> _Exercise instructions_
Below are the records; give again exactly the line with "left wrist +", the line with "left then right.", and each line that lies between them, and nothing besides.

──────────

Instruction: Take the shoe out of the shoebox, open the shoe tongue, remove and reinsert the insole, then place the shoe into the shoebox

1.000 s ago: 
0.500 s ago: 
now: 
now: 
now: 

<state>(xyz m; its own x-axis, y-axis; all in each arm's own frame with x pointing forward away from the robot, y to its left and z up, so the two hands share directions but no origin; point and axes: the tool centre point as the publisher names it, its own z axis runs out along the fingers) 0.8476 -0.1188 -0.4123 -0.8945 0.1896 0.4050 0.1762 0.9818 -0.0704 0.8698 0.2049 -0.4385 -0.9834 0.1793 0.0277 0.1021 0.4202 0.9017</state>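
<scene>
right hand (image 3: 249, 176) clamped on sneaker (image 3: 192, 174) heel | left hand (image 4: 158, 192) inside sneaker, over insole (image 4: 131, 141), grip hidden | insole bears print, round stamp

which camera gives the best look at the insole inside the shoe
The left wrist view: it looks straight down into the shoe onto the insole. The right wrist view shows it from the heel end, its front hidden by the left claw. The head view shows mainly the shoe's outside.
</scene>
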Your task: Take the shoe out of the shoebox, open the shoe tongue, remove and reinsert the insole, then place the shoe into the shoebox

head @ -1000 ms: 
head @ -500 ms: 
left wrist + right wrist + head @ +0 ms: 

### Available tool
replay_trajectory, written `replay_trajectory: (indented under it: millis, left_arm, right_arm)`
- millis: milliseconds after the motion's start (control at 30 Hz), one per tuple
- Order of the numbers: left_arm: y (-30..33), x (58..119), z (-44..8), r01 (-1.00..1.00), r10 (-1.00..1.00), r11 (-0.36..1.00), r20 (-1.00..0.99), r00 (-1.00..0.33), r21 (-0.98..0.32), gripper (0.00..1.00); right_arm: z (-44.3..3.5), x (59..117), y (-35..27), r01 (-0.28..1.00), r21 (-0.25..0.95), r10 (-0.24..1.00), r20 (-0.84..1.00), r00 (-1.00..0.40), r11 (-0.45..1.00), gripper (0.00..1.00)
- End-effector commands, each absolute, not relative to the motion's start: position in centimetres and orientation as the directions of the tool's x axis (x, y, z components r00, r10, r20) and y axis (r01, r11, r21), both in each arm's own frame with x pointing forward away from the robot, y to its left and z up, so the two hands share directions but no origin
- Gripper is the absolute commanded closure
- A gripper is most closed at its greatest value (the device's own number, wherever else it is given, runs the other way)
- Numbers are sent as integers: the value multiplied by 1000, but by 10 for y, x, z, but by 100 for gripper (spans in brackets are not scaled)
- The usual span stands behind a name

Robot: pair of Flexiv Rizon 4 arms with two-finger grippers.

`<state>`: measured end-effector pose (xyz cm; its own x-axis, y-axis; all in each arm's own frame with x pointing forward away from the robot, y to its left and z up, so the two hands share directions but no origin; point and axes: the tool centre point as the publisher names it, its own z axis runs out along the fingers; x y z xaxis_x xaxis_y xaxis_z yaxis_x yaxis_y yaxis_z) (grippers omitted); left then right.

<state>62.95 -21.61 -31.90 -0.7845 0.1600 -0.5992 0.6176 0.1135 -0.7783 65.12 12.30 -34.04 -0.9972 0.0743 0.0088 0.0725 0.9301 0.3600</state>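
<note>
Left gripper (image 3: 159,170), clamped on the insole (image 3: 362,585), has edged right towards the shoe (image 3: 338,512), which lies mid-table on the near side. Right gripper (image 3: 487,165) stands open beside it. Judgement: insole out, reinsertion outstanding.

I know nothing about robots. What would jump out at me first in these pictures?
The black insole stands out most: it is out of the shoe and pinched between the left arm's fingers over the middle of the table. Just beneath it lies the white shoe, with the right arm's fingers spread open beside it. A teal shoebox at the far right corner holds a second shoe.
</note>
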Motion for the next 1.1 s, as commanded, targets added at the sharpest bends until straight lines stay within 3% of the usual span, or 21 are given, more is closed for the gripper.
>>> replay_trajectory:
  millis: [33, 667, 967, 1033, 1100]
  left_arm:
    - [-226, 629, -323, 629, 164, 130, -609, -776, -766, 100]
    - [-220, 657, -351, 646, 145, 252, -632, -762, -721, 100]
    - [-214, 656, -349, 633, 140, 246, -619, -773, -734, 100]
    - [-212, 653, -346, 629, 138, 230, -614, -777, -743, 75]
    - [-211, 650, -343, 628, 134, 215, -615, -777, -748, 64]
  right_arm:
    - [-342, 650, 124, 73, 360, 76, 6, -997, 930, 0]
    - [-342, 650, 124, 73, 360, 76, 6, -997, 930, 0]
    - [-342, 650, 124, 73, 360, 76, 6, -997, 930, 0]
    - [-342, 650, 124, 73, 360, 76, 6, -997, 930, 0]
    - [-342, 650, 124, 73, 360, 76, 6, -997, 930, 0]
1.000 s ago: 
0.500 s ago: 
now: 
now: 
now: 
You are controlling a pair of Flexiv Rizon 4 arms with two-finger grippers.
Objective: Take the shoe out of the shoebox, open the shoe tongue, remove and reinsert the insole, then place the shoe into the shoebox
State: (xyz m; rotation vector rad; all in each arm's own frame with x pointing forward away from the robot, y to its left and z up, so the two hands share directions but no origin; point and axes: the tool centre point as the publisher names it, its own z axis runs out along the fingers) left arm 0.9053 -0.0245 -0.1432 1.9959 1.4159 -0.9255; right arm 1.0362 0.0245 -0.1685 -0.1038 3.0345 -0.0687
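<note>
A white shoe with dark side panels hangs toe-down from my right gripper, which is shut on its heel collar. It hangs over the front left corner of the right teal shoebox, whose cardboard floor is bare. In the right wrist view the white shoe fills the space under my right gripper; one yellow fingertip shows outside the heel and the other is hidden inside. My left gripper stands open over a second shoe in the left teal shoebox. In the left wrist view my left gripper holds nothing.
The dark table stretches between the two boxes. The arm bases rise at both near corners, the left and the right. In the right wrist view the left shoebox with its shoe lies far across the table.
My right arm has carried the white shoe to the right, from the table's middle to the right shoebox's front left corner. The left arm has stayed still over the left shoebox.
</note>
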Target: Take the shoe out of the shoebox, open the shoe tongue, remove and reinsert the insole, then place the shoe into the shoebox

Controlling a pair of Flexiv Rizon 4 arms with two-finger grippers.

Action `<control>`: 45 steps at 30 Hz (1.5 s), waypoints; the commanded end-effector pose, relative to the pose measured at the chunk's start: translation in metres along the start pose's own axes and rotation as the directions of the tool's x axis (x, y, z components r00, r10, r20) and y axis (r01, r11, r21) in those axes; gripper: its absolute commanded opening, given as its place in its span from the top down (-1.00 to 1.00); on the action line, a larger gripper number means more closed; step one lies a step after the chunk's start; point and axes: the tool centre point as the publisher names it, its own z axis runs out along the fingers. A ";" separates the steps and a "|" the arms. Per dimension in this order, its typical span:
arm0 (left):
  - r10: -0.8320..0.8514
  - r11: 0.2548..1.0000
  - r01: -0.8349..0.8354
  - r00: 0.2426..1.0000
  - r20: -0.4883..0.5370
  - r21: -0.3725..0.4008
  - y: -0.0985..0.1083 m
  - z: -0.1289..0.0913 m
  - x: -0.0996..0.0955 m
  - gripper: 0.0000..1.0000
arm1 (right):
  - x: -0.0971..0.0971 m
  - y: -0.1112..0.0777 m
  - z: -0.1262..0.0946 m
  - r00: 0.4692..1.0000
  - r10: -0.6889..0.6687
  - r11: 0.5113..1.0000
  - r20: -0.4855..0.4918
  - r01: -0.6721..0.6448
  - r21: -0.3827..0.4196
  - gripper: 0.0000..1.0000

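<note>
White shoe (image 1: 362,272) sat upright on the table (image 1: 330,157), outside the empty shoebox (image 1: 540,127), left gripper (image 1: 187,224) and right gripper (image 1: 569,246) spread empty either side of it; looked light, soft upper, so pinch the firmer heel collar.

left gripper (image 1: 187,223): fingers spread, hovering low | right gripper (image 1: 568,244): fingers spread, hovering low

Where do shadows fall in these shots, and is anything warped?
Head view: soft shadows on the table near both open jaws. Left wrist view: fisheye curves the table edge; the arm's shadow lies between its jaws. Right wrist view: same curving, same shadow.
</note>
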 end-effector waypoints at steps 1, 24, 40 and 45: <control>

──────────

> _Task response_
left wrist + right wrist + head @ +0 ms: 

### Available tool
replay_trajectory, written `replay_trajectory: (indented under it: millis, left_arm, right_arm)`
- millis: milliseconds after the motion's start (control at 30 Hz), one per tuple
- Order of the numbers: left_arm: y (-30..33), x (58..119), z (-44..8), r01 (-1.00..1.00), r10 (-1.00..1.00), r11 (-0.36..1.00), r20 (-1.00..0.99), r00 (-1.00..0.33), r21 (-0.98..0.32), gripper (0.00..1.00); right_arm: z (-44.3..3.5), x (59..117), y (-35..27), r01 (-0.28..1.00), r21 (-0.25..0.95), r10 (-0.24..1.00), r20 (-0.84..1.00), r00 (-1.00..0.40), r11 (-0.45..1.00), gripper (0.00..1.00)
- End-effector commands, each absolute, not relative to the motion's start: position in centimetres and orientation as the directions of the tool's x axis (x, y, z components r00, r10, r20) and y axis (r01, r11, r21), both in each arm's own frame with x pointing forward away from the robot, y to its left and z up, so the two hands share directions but no origin
- Gripper is the absolute commanded closure
- A gripper is most closed at its greatest value (the device's own number, wherever else it is given, runs the other way)
- Numbers are sent as integers: the value multiplied by 1000, but by 10 for y, x, z, but by 100 for gripper (spans in brackets are not scaled)
- The usual span stands behind a name

Robot: pair of Flexiv Rizon 4 arms with two-finger grippers.

`<state>`: measured end-effector pose (xyz cm; its own x-axis, y-axis; all in each arm's own frame with x pointing forward away from the robot, y to its left and z up, so the two hands share directions but no origin; point and axes: the tool centre point as the publisher names it, its own z axis runs out along the fingers; x y z xaxis_x xaxis_y xaxis_z yaxis_x yaxis_y yaxis_z) (grippers omitted); left then right.

The output has nothing more to it.